Mole snake

by Tammy McCormack. 0 Comments

Can you believe that spring is just around the corner? I don't know about you but I am truly looking forward to the warmer weather and sunny days ahead.

This year, snake season starts for me in mid-March due to the milder weather we have been having. And, this week, I thought I would educate you this week about a very uncommon species of snake known as the mole snake.

The mole snake is related to the prairie kingsnake. The prairie kingsnake is not native to Maryland.

Mole snakes are slender and their pattern varies. They are typically tan, grayish-brown, or yellowish-brown above with brown or green blotches down its back. They have alternating rows of smaller spots on sides.

Additionally, they have a v-shaped or arrow head like pattern on top of their head. As they age, this pattern almost becomes impossible to see. The mole snake is non-venomous.

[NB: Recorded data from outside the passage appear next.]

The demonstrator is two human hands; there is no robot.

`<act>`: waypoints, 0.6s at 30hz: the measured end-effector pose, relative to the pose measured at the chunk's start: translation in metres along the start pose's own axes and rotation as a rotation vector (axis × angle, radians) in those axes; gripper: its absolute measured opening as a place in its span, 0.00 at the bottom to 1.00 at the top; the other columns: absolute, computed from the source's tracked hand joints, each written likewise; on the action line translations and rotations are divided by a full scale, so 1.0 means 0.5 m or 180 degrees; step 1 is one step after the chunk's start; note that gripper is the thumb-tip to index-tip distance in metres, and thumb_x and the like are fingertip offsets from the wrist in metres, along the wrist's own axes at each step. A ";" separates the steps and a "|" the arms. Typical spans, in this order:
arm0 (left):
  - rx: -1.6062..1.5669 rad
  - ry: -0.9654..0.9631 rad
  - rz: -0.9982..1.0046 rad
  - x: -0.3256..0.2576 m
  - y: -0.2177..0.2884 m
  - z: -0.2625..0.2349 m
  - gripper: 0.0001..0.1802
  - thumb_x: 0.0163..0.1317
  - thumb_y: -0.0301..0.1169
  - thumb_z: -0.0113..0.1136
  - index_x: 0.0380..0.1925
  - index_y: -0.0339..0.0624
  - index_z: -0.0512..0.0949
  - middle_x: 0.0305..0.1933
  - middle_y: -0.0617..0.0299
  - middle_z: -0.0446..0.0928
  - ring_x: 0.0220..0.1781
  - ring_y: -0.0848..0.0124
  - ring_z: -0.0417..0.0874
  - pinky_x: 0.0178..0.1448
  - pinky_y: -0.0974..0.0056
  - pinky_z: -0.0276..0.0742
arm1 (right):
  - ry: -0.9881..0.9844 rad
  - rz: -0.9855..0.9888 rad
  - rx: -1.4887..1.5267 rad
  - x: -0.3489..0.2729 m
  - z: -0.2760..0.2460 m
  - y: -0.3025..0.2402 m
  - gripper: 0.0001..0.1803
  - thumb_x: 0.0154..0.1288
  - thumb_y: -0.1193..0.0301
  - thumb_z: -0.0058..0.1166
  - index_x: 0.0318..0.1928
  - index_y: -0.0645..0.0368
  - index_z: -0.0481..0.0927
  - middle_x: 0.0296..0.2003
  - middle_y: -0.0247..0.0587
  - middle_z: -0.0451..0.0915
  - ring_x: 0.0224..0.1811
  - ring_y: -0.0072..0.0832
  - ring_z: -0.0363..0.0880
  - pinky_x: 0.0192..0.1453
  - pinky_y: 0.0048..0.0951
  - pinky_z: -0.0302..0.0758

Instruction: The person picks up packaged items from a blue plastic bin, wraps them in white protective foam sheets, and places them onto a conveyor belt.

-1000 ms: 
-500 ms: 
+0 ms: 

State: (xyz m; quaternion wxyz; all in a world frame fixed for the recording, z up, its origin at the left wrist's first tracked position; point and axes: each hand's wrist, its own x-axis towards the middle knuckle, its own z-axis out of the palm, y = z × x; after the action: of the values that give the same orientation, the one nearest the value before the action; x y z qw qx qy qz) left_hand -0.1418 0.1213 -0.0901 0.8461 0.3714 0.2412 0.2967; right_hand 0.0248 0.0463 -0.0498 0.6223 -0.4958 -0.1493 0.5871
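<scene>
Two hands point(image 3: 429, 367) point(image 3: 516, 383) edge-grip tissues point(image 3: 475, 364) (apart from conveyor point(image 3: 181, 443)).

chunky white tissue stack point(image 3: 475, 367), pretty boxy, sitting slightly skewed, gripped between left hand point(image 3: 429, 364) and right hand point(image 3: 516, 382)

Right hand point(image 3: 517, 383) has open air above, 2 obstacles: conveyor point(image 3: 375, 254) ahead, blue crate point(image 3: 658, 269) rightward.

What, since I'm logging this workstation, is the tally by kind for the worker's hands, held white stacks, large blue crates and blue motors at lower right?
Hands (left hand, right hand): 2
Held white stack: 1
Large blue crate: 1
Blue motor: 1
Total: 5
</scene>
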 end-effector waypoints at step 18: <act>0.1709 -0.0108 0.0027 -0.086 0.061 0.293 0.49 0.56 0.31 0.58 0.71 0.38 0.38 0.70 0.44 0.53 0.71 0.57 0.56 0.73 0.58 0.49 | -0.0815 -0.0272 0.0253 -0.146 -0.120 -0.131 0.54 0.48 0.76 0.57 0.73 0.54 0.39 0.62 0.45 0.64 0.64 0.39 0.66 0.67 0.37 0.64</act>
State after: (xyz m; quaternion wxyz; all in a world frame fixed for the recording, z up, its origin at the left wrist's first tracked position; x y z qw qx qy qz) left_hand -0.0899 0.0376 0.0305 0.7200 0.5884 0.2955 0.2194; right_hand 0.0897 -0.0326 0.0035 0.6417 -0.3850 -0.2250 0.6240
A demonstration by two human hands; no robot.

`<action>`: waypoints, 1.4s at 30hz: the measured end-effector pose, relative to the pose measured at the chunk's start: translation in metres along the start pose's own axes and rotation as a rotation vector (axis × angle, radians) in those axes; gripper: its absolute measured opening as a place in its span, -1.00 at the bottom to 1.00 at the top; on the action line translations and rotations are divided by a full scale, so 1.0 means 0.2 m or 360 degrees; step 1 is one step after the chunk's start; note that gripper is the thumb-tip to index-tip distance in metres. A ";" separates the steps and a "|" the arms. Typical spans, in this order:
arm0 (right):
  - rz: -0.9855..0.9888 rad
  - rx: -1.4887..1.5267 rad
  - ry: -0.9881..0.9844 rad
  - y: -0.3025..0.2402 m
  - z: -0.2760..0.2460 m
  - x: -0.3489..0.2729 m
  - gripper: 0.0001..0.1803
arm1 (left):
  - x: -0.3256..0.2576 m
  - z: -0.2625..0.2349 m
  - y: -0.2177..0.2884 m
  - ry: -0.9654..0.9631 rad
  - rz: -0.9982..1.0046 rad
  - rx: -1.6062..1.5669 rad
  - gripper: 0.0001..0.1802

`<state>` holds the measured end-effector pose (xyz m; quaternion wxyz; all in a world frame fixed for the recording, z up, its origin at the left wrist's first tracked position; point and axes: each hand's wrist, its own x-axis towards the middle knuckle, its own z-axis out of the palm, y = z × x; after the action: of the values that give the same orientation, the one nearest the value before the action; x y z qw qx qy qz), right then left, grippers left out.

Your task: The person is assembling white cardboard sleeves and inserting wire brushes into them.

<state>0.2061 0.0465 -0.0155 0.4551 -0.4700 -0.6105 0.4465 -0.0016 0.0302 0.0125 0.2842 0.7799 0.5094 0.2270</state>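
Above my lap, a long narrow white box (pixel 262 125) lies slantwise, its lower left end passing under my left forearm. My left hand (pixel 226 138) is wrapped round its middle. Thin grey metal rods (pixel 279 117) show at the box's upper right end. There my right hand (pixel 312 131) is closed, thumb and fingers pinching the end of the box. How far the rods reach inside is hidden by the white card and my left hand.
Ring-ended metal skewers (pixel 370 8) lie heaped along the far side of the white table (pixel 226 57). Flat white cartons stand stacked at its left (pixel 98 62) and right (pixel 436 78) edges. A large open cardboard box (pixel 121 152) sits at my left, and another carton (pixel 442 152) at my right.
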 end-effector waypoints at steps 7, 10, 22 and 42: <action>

The female lays five to seventeen eggs, which she lays in a hole in the ground below a soft surface. Eggs are laid June to July, and, after about seven to eleven weeks, the young hatch between August and September. At birth the young are 7 to 11 inches long.

The mole snake is very secretive as it spends most of the day in under rocks or several inches under the soil. They are most frequently seen crossing the road after a rainstorm on warm spring or summer night.

Their habitat consists of open fields, barnyards, pastures and rocky hillside areas. They eat small rodents, birds, frogs, lizards, and, yes, even other snakes. The mole snake can be mild tempered but never attempt to handle any type of snake. If you come upon a snake in the wild while hiking or taking a nice long walk, take a picture and add it to a journal to keep track of the species you have seen. This could be the beginning of a great educational tool.

Research has shown a mole snake in captivity can live for as long as 11 years. But it's very susceptible to predators during its first year. Many fall prey to predators such as hawks and owls. This can be said for all wildlife but it is nature's way

Until next time, don't forget to get out enjoy all that nature has to offer.

Dedicated to my mother Laraine who currently is in a nursing facility recovering from an illness and to my oldest son, James, who I am proud of for taking the steps for a healhier life. I love you both.